Work order.
Find the lines in the listing below that have the word "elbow" and give their count, nothing else.

Provided data.
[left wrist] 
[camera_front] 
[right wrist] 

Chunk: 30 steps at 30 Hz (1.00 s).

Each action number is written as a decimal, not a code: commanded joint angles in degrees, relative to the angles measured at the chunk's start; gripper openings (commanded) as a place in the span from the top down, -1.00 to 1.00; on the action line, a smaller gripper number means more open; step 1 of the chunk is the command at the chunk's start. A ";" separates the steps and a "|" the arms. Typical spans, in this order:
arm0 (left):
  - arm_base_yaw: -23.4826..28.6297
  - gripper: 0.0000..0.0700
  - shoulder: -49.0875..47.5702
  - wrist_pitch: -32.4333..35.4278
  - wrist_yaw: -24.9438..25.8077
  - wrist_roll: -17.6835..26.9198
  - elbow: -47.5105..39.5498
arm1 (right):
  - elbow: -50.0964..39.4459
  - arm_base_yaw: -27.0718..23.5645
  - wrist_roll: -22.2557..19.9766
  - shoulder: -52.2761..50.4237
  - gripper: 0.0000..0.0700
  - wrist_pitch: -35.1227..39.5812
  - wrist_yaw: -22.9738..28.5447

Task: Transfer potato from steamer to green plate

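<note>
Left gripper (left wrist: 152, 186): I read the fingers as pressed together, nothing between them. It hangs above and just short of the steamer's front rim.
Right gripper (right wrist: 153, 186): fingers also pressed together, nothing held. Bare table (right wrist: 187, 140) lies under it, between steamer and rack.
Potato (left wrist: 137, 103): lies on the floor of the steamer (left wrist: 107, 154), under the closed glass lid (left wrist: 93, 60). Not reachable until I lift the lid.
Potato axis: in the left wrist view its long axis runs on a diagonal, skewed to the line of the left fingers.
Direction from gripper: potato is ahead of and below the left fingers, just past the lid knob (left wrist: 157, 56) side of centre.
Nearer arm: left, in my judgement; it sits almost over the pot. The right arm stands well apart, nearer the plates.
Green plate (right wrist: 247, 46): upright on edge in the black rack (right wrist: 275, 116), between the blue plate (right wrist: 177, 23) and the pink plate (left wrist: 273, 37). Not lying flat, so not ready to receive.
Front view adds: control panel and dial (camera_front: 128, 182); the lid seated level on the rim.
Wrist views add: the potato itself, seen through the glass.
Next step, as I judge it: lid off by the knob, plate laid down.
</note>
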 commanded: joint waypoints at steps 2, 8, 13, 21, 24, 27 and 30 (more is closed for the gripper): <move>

Response.
2